| The problem |
Each line that contains the word "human" is to be copied from the records below.

Segment Start: Provided data

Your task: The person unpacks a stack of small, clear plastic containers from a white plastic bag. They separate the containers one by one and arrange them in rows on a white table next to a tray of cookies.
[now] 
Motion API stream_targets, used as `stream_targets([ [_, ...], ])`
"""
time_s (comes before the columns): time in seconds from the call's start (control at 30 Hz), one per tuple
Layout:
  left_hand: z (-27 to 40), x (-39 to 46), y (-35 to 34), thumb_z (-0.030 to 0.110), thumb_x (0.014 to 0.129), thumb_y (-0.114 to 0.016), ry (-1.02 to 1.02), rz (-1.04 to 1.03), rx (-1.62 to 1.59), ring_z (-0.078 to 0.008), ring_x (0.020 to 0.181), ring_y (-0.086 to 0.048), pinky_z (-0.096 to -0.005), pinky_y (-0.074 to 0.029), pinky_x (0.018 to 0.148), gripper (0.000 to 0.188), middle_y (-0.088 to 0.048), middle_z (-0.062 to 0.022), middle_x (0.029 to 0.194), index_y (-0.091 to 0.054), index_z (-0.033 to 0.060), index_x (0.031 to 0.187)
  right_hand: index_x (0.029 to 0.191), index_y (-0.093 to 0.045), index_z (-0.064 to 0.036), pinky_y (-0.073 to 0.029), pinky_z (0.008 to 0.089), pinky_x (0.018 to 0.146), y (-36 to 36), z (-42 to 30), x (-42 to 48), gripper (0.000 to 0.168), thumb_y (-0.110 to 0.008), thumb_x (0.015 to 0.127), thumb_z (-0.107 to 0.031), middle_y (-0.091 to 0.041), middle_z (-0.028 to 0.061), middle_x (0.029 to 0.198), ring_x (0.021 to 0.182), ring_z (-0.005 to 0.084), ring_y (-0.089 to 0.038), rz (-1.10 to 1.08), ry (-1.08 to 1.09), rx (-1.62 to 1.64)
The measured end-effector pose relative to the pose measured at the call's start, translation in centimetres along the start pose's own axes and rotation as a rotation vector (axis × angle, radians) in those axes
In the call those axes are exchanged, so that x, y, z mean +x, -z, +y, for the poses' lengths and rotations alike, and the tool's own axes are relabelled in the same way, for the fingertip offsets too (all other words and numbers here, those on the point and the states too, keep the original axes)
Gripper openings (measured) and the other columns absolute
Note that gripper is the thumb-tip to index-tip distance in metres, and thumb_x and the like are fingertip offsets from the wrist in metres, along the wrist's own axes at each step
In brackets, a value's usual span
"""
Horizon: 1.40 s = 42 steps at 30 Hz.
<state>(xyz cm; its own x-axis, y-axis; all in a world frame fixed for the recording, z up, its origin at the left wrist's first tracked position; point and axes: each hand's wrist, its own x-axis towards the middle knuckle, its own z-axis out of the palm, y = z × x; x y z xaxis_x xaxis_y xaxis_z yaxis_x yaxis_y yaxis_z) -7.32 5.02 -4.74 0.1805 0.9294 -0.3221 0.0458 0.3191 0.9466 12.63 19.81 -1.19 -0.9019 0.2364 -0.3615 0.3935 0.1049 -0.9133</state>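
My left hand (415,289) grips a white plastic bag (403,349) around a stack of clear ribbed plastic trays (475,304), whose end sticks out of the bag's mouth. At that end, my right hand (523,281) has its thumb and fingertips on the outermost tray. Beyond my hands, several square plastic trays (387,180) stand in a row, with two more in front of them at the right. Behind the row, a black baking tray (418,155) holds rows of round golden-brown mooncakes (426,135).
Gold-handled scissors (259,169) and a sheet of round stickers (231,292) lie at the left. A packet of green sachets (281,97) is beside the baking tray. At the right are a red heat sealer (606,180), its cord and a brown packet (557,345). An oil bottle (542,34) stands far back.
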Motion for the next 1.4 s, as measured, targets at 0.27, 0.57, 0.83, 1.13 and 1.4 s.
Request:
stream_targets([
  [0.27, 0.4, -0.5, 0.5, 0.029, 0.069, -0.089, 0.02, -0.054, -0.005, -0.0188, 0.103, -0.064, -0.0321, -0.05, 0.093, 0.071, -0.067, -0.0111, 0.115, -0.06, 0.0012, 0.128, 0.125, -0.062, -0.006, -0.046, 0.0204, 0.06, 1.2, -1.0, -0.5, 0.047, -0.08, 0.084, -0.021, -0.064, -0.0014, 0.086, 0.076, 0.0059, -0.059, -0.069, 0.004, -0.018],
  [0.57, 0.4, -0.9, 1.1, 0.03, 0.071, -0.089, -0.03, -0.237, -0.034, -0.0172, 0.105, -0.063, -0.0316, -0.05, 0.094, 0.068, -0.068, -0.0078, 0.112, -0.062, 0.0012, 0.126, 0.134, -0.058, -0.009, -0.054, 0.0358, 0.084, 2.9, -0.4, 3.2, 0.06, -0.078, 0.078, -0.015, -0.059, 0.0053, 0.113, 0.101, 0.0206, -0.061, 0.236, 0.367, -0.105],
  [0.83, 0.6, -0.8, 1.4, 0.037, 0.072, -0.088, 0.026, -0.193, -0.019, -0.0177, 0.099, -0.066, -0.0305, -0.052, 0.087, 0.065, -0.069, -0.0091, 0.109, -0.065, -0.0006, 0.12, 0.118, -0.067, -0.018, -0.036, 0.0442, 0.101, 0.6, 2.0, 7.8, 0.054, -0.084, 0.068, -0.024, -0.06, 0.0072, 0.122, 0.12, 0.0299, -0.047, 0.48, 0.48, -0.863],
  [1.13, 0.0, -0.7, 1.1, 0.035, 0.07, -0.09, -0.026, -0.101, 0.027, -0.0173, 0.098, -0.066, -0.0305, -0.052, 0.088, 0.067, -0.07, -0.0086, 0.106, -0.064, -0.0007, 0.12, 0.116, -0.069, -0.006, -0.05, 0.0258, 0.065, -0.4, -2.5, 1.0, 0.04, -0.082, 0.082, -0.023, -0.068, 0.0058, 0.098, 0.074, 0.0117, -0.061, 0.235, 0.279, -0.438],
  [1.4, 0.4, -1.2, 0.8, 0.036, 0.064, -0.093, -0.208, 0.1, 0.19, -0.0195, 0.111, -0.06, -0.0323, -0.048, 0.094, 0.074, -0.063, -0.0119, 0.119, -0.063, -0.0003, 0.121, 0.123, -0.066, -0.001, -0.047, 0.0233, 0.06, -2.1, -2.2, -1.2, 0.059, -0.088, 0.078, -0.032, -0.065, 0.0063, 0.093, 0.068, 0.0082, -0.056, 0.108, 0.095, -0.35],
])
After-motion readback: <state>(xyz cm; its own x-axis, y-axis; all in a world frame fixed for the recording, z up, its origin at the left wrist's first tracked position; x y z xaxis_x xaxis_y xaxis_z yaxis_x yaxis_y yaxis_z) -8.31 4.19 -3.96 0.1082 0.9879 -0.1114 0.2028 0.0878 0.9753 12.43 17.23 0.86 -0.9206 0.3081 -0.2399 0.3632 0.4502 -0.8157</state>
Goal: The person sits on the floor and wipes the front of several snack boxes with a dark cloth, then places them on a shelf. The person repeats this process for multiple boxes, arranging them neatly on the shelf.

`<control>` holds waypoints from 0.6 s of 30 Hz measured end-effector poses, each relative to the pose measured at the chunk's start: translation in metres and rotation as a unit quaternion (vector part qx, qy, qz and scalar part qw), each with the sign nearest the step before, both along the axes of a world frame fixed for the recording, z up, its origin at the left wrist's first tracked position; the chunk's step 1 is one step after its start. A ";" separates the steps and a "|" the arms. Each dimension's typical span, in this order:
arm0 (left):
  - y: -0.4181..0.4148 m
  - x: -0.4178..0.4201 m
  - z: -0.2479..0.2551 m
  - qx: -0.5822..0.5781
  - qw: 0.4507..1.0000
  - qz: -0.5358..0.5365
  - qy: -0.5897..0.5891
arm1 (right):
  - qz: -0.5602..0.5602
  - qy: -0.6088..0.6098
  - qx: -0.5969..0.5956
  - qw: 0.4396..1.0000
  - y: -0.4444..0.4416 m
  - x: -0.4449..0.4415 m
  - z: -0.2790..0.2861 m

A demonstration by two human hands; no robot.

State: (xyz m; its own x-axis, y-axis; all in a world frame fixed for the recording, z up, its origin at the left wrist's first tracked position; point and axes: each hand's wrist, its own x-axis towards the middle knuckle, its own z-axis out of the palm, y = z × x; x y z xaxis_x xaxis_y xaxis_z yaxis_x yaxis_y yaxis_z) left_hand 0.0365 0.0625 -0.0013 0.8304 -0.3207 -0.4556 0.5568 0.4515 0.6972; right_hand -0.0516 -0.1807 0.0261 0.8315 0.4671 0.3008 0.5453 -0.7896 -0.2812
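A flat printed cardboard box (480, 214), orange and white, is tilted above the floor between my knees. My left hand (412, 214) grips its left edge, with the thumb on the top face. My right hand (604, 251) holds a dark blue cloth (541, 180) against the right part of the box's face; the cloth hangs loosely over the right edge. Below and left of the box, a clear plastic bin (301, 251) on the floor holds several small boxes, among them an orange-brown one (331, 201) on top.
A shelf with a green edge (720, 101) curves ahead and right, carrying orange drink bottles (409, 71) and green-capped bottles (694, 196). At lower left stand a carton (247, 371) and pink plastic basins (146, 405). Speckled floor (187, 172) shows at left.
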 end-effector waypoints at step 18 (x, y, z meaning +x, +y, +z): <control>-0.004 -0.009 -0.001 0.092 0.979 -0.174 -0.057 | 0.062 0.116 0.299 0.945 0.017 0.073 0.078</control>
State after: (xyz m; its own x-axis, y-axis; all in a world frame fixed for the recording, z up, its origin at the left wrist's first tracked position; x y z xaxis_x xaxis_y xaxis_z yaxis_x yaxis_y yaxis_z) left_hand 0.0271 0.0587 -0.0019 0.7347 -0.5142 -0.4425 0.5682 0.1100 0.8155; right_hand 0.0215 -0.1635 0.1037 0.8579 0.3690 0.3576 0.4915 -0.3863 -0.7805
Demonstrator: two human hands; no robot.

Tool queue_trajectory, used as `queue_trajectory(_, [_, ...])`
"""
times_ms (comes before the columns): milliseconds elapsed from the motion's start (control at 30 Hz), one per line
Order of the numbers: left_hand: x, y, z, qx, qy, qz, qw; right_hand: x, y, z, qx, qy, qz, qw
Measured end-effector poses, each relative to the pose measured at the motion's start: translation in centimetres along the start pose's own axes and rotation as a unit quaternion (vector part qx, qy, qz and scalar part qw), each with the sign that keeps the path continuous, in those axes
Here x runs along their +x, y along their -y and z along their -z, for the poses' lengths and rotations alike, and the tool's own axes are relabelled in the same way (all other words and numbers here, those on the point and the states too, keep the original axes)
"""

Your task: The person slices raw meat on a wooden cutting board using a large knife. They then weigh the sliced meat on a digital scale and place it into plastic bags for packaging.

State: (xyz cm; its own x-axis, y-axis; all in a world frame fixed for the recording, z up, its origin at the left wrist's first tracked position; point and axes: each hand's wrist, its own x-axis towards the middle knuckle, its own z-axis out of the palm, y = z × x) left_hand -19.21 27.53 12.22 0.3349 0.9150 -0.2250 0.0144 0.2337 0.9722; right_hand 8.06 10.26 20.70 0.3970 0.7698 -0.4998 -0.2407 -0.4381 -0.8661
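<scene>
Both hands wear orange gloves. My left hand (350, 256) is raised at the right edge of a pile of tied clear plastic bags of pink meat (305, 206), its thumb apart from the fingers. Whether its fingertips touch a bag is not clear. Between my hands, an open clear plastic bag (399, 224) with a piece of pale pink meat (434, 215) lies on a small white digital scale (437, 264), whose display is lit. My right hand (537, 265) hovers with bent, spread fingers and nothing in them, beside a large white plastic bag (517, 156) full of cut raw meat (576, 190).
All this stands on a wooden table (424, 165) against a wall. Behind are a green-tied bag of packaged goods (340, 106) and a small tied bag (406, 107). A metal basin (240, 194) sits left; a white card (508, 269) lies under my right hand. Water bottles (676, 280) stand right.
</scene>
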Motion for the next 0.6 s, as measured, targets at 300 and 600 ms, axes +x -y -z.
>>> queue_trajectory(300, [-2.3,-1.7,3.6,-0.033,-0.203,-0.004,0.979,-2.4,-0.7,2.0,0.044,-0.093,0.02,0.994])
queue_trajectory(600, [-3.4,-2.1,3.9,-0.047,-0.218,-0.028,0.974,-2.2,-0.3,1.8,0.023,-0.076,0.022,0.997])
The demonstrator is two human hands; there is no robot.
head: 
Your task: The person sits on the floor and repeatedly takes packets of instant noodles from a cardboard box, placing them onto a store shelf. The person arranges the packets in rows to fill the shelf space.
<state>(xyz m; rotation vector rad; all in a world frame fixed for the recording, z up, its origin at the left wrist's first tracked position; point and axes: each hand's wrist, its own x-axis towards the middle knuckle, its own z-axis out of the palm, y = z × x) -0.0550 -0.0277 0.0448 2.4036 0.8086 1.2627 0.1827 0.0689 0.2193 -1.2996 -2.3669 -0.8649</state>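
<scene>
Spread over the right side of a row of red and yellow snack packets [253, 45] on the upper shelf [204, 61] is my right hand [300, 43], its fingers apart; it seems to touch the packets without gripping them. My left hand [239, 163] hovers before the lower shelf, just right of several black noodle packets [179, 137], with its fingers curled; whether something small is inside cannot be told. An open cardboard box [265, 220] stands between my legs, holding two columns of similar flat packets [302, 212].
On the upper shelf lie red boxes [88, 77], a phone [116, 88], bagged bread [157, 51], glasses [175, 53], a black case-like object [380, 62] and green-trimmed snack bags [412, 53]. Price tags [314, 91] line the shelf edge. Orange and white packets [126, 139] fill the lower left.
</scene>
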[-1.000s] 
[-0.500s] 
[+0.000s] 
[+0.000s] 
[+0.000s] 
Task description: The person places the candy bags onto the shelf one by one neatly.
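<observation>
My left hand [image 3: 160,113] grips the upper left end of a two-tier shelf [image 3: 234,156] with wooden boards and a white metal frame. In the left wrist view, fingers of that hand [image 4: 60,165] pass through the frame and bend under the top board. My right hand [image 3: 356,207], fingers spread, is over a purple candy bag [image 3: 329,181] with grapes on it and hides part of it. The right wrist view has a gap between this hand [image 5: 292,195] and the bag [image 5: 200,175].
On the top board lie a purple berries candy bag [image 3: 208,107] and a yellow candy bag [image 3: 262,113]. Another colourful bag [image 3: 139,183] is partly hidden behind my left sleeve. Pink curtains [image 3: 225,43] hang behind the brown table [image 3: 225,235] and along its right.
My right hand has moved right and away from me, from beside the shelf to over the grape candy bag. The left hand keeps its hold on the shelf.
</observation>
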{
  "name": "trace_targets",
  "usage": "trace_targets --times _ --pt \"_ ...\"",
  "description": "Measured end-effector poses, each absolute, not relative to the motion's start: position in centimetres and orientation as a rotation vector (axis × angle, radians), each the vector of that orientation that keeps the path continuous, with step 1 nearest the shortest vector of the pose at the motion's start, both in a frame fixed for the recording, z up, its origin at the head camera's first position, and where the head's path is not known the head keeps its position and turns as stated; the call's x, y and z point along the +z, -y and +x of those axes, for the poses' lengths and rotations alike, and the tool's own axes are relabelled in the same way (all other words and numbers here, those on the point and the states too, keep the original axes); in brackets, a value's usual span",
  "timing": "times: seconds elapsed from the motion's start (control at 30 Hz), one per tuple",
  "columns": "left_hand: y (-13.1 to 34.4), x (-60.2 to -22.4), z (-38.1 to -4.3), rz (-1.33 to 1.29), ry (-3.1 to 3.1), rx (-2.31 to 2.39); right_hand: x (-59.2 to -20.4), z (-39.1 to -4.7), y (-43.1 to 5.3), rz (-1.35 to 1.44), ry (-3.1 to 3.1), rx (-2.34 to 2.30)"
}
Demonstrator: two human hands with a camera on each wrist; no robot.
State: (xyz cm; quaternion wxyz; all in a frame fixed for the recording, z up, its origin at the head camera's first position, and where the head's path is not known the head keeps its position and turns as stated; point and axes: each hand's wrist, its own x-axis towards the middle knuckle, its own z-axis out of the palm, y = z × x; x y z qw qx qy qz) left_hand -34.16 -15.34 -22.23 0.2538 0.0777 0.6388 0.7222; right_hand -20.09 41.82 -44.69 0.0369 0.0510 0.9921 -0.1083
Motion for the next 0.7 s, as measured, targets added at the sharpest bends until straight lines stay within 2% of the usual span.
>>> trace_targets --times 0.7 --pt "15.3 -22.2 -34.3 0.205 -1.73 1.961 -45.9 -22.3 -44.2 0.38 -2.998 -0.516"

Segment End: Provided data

| Response to the task |
A demonstration by two human hands; no robot.
Demonstrator: two human hands; no robot.
The demonstrator is two human hands; there is no robot.
Demonstrator: two human hands with a camera on each wrist; no robot.

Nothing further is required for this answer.